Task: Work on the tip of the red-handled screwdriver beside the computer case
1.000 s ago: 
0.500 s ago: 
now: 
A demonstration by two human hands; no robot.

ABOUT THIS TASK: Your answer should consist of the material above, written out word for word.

REPLY TO THE EXERCISE:
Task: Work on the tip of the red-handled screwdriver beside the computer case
1.000 s ago: 
0.500 s ago: 
now: 
A demonstration by two human hands; no robot.

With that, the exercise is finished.